A branch can typically costs between $600,000 and $800,000 a year to run, including overhead and back-office support costs, according to data from Peak Performance Consulting Group.
“Physical infrastructure — particularly branches — constitute a sizable chunk of a bank’s total cost base,” said Daniel Simon, CEO and co-founder of financial services communications agency Vested.
Simon said big banks' de-emphasis on physical branches presents opportunities for digital banks, which aren’t weighed down by the overhead of maintaining brick-and-mortar branches.
“Part of the reason European neobanks like Monzo, N26 and Revolut are eyeing the U.S. market is because they are counting on traditional banks to leave vast swaths of the American consumer underserved,” he said.
Berlin-based N26, which entered the U.S. market in July, announced last month that it has 250,000 consumers in the country. British challenger bank Monzo has launched a U.S. waiting list, and U.S. digital banks such as Chime and Varo are battling for users here.
Varo CEO Colin Walsh, whose bank is working to obtain a national banking charter, said the bank is closely following the growth of banking deserts in the U.S.
“We absolutely care about this and think that it's something where virtual banks and digital banks like ourselves can play a role,” he told the Banking Dive.
Walsh said the bank is using a partnership with mass media corporation iHeartMedia to reach underserved areas that don’t have adequate banking options.
“We have such a local reach now into towns and communities all across the country, and we're working with local DJs, starting to promote the message that digital banking is a very viable alternative,” he said.
However, the NCRC's Richardson said digital banks will never be the only solution to bank deserts.
“They fail to meet several critical functions that an actual physical bank branch fulfills,” he said. “A bank branch is, first of all, a signpost kind of signaling that a neighborhood is financially stable.”

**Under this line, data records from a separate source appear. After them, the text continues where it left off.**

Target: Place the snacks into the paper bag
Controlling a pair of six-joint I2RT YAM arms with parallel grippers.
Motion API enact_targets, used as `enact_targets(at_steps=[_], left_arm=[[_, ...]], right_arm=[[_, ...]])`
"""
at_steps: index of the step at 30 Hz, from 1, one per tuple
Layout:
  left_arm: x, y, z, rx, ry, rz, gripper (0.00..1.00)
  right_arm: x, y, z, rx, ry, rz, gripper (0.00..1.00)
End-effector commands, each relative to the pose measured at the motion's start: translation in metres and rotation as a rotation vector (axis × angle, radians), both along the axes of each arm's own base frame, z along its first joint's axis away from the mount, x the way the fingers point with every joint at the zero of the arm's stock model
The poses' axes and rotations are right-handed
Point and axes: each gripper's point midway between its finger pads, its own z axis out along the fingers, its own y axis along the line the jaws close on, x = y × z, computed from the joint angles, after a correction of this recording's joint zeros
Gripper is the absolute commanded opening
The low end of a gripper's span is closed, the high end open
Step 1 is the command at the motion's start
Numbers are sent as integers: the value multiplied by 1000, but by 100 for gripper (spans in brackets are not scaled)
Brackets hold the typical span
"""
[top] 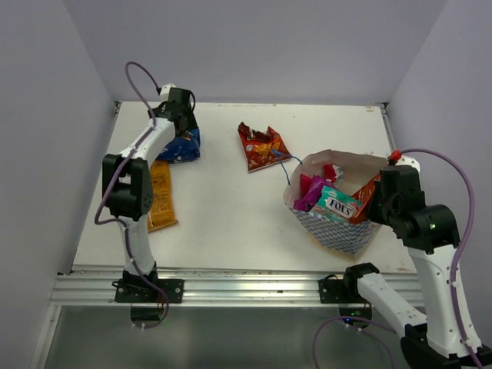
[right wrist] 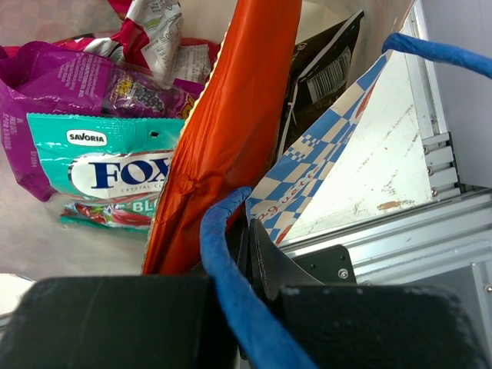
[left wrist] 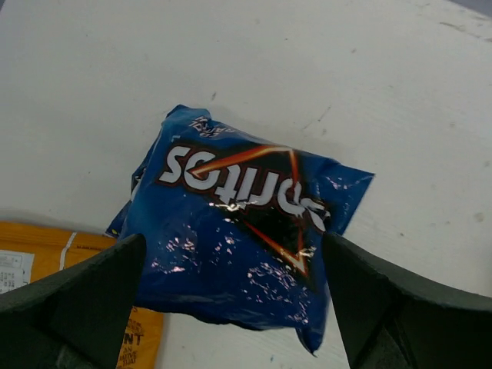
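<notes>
A blue Doritos packet [top: 187,148] lies at the table's back left. My left gripper [top: 183,132] is over it, open, with its fingers either side of the packet [left wrist: 231,231] in the left wrist view. The paper bag [top: 338,231] stands at the right. It holds a teal packet [right wrist: 108,165], a purple one [right wrist: 46,84], an orange-red one [right wrist: 231,131] and a dark one [right wrist: 319,69]. My right gripper [top: 378,192] is shut on the bag's right rim [right wrist: 323,169], and the blue handle [right wrist: 223,261] is draped over its fingers.
An orange packet [top: 160,196] lies flat by the left arm, also in the left wrist view [left wrist: 46,261]. A red crumpled packet [top: 261,146] lies at the back centre, left of the bag. The metal rail [top: 231,288] runs along the near edge.
</notes>
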Motion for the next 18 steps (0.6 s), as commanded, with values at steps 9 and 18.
enact_targets(at_steps=[9,18], left_arm=[[-15,49,-78,72,211,62,80],[-23,44,-62,47,173,17,0]], right_arm=[[6,-5,0,-25,17,-34,0],[12,3,-4,5,16,-10,0]])
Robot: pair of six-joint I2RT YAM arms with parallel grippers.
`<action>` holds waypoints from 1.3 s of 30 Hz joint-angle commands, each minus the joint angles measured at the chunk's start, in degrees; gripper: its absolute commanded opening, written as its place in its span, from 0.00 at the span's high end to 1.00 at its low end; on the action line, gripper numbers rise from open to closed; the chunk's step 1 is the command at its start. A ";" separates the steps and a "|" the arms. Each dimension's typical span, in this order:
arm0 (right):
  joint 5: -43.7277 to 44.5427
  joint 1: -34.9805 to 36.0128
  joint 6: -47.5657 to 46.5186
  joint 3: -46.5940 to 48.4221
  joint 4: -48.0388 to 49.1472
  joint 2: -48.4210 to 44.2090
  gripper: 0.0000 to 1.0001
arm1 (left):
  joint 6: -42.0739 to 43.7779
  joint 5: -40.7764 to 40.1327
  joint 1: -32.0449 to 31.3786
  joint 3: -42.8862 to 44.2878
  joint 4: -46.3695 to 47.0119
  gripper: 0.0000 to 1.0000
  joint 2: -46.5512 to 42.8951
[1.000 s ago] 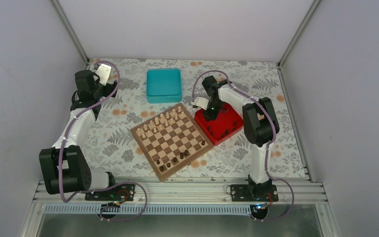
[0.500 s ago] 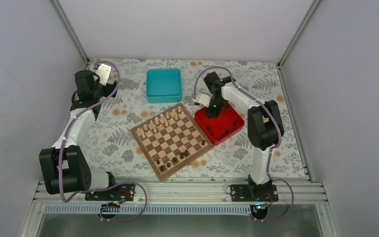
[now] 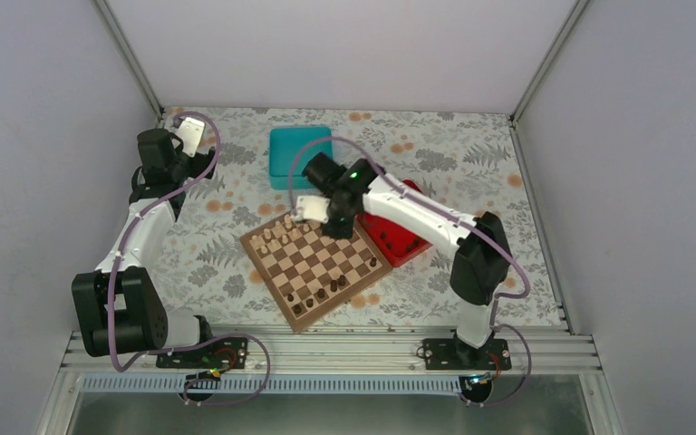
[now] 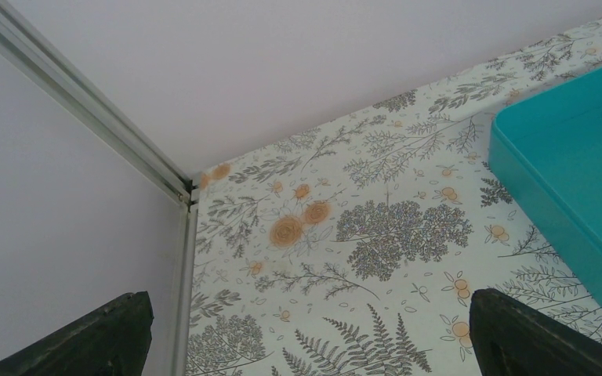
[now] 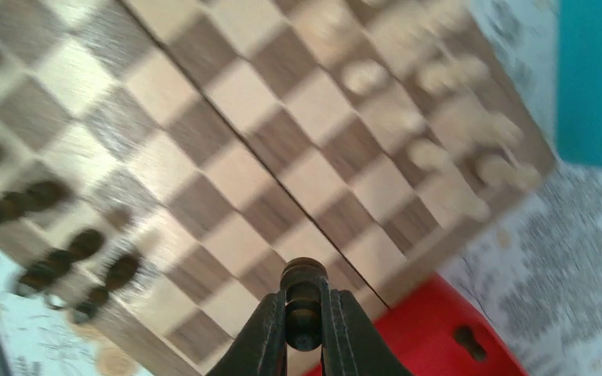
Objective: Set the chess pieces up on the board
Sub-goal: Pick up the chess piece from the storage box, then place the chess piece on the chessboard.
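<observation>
The checkered board [image 3: 315, 261] lies at the table's middle, with several dark chess pieces [image 3: 322, 294] along its near edge and pale pieces along its far edge. My right gripper [image 3: 333, 227] hangs over the board's far right part. In the right wrist view it [image 5: 304, 329] is shut on a dark chess piece [image 5: 303, 301], held above the blurred board [image 5: 227, 180]. More dark pieces [image 5: 55, 262] show at the left there. My left gripper [image 3: 186, 136] stays at the far left corner; its fingertips [image 4: 517, 337] stand wide apart and hold nothing.
A red tray [image 3: 410, 237] with a few dark pieces sits right of the board; its corner shows in the right wrist view [image 5: 439, 337]. A teal box [image 3: 297, 149] stands behind the board and also shows in the left wrist view [image 4: 572, 172]. Walls and metal posts enclose the floral table.
My right arm has swung left from over the red tray to over the board's far right part, carrying a dark piece. The left arm has not moved.
</observation>
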 commanded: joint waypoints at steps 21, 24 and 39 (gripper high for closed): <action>-5.08 20.25 1.74 -3.23 2.18 9.52 0.92 | -0.24 0.38 0.41 -0.28 1.18 0.00 -0.48; -5.43 20.57 1.82 -3.67 2.93 10.16 0.91 | -0.28 0.41 0.37 -0.18 1.18 0.00 -0.44; -5.53 20.98 1.85 -3.14 4.10 12.06 0.91 | -0.24 0.61 0.42 -0.30 1.13 0.00 -0.55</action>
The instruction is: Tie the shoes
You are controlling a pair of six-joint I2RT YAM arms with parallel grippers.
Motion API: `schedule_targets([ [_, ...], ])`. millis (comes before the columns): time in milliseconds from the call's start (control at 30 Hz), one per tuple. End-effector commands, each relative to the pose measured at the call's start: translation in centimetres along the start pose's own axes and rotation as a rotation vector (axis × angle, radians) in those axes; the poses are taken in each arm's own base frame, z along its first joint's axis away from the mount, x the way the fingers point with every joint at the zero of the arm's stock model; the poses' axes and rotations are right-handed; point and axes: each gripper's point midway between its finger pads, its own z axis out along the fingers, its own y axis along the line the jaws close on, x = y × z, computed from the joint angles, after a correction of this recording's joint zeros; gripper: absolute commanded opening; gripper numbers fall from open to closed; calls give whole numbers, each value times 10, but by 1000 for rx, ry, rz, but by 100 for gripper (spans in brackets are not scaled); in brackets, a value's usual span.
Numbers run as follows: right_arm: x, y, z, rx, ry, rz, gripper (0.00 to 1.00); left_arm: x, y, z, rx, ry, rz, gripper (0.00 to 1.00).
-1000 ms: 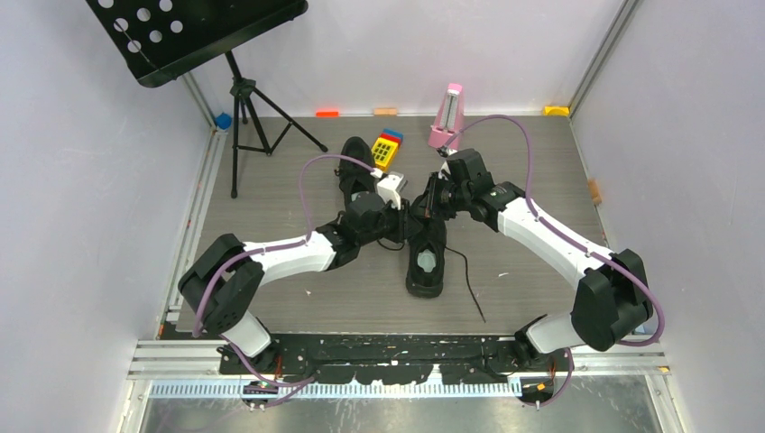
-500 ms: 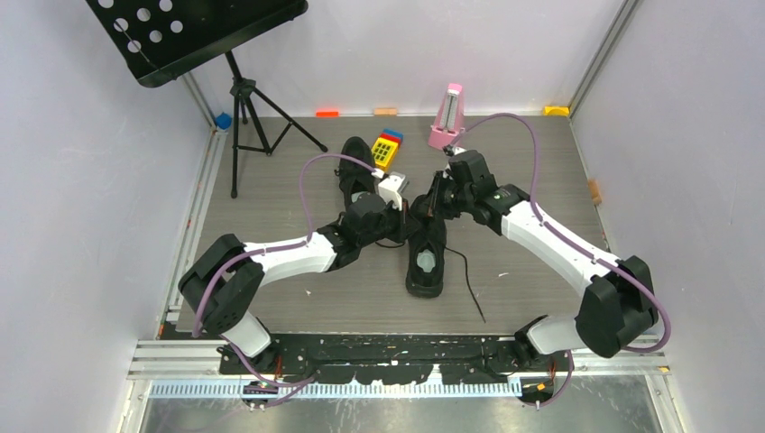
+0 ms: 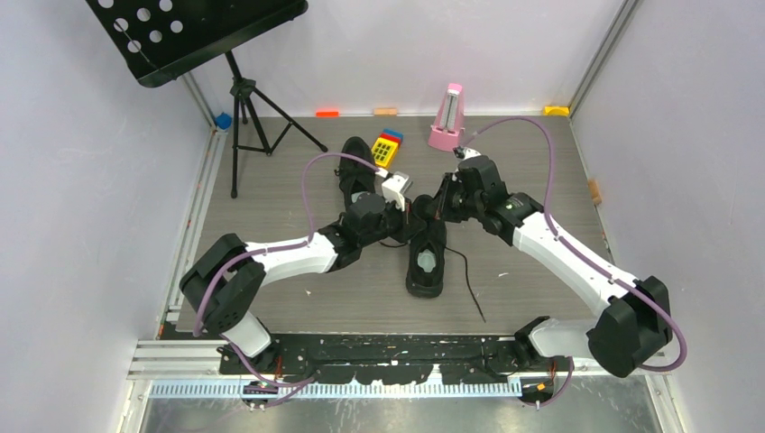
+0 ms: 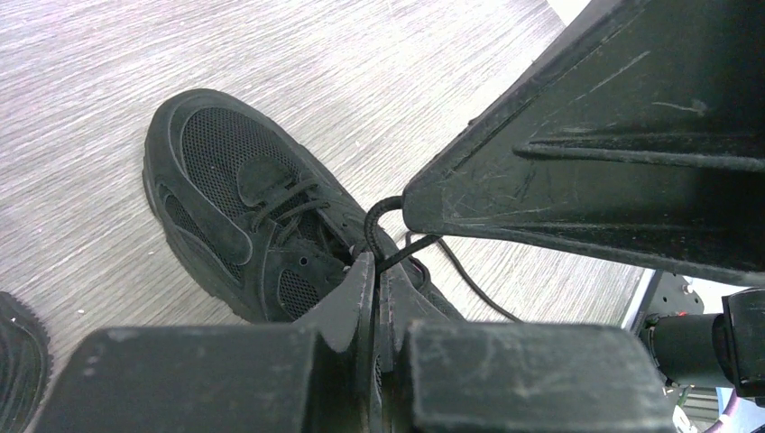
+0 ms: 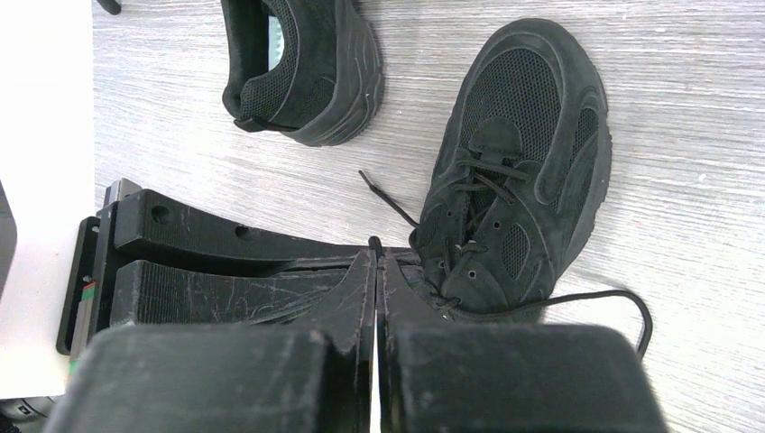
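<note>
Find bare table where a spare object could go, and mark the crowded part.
Free: the table between tripod and left arm; the front strip between near shoe and arm bases. Crowded: mid-table, where left hand and right hand pinch laces.

Two all-black low-top sneakers are lying apart: the near shoe (image 3: 427, 262) is pointing its toe away, untied, a thin lace (image 3: 469, 287) trailing rightward; the far shoe (image 3: 356, 176) is resting behind, leftward.

The left hand (image 3: 412, 210) and right hand (image 3: 438, 207) are both pinched closed, tips close together.
</note>
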Motion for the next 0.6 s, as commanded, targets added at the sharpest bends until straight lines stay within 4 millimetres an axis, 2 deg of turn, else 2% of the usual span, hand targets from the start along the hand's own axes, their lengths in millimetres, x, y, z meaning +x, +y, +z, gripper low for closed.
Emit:
schedule_targets([
  [0,-29,12,-18,-38,-136,-8,9,21,17,-1,-46,54,31,0],
  [67,-28,6,-21,-19,-150,10,37,22,17,-2,-42,56,46,0],
  [100,-28,2,-23,-1,-161,26,46,22,17,-2,-39,58,57,0],
  [167,-27,-10,-29,50,-197,75,54,22,17,-4,-34,60,80,0],
  [333,-15,-47,-41,195,-280,346,59,22,15,-7,-12,57,123,0],
  [567,34,-91,-27,384,-262,817,61,16,7,-7,40,25,159,0],
])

Physical branches offer much-needed cash services for small businesses and serve as commercial tenants for low-to-moderate income areas, functions that digital banks can’t replace, Richardson said.
“Online banks have existed now for quite a while and they're going to have their role to play,” he said. “But the physical footprint is kind of a key component to banking. And if that shrinks, that's going to be problematic."